Klein joined Cisco in 2004 and led its U.S. federal sales organization. He is also the creator and leader of Cisco's Global Public Sector Board, which focuses on Cisco strategy for public sector accounts worldwide. Before Cisco, he was vice president of federal at HP, in charge of sales, services, support and marketing to the federal government. He's a 30-year industry veteran, Lloyd said.

"Bruce can help us with the integration in our field teams and deep solution teams," Lloyd said. "When I first went to meet his team, I saw how deeply they went after big problems. He's been leading major programs in his business, and he does them in a partnering way."

Klein's move continues another Cisco tradition dating back to Mountford predecessor Tom Mitchell's tenure: This will be the third time that the new Cisco global channel chief has not come from inside the Worldwide Partner Organization.

Both Mountford and Goodwin had vice president-level sales jobs in other areas of Cisco before taking over, although Lloyd said that isn't a factor in the decision. Lloyd also told CRN that Cisco did not look at any external candidates for Goodwin's replacement.

"The decision is mine, and I involved a broad group of individuals. This is so important to Cisco," Lloyd said.

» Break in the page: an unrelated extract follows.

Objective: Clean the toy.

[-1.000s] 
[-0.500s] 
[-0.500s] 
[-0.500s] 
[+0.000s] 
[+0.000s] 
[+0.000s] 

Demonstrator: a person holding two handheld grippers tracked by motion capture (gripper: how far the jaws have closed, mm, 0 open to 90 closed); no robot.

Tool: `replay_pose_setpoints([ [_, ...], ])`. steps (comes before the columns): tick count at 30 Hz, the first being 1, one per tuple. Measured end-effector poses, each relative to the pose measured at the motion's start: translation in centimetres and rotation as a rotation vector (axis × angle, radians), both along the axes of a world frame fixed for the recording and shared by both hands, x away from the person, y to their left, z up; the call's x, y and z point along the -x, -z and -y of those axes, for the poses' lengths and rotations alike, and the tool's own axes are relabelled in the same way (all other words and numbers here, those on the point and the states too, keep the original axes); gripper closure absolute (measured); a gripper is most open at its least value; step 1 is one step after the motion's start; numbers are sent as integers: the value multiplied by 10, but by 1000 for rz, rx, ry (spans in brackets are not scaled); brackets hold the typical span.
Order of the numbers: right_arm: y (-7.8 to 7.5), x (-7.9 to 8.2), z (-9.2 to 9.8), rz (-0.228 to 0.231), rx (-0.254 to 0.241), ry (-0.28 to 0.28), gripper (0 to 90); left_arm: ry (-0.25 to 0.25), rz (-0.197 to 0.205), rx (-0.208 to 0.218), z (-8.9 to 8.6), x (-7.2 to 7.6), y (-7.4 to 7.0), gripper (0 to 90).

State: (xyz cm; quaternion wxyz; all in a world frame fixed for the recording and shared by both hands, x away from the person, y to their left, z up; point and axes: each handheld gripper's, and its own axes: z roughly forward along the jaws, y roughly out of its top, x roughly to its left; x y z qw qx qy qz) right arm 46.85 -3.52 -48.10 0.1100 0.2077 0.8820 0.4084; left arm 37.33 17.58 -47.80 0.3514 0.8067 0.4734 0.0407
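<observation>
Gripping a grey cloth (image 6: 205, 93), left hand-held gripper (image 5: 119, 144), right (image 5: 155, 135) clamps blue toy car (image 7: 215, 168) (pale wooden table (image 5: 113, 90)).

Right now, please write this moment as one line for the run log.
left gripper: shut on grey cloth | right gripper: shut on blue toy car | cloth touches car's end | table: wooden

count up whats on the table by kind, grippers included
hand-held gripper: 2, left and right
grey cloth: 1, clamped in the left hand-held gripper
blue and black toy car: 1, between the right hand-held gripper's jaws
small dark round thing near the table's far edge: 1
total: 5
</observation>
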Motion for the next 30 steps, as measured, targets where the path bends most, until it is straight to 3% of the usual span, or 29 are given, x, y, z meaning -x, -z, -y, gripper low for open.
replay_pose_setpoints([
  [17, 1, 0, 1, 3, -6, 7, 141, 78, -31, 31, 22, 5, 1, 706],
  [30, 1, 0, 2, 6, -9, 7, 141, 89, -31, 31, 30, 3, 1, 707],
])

Cisco won't be making any other changes within the Worldwide Partner Organization, Lloyd said, meaning well-known channel leaders such as Edison Peres, senior vice president, worldwide channels; Wendy Bahr, senior vice president, global and transformational partnerships; and Andrew Sage, vice president, worldwide partner led, will remain in place.

"They are proud of what they've built and that partnering is now a part of our DNA," Lloyd said. "It's a proud team, and I know Keith would say so as well."

Stepping to fill Klein's shoes in public sector is Patrick Finn, currently senior vice president, U.S. federal organization. Finn will report to Chuck Robbins, senior vice president, The Americas.

Cisco has one more major executive decision to make, and that's the successor to Edzard Overbeek, who leads the Asia-Pacific, Japan and Greater China (APJC) geography in Lloyd's organization.

Overbeek was recently confirmed to succeed Gary Moore and head up Cisco's global services organization. Lloyd said a decision on his APJC successor will be announced in the coming weeks.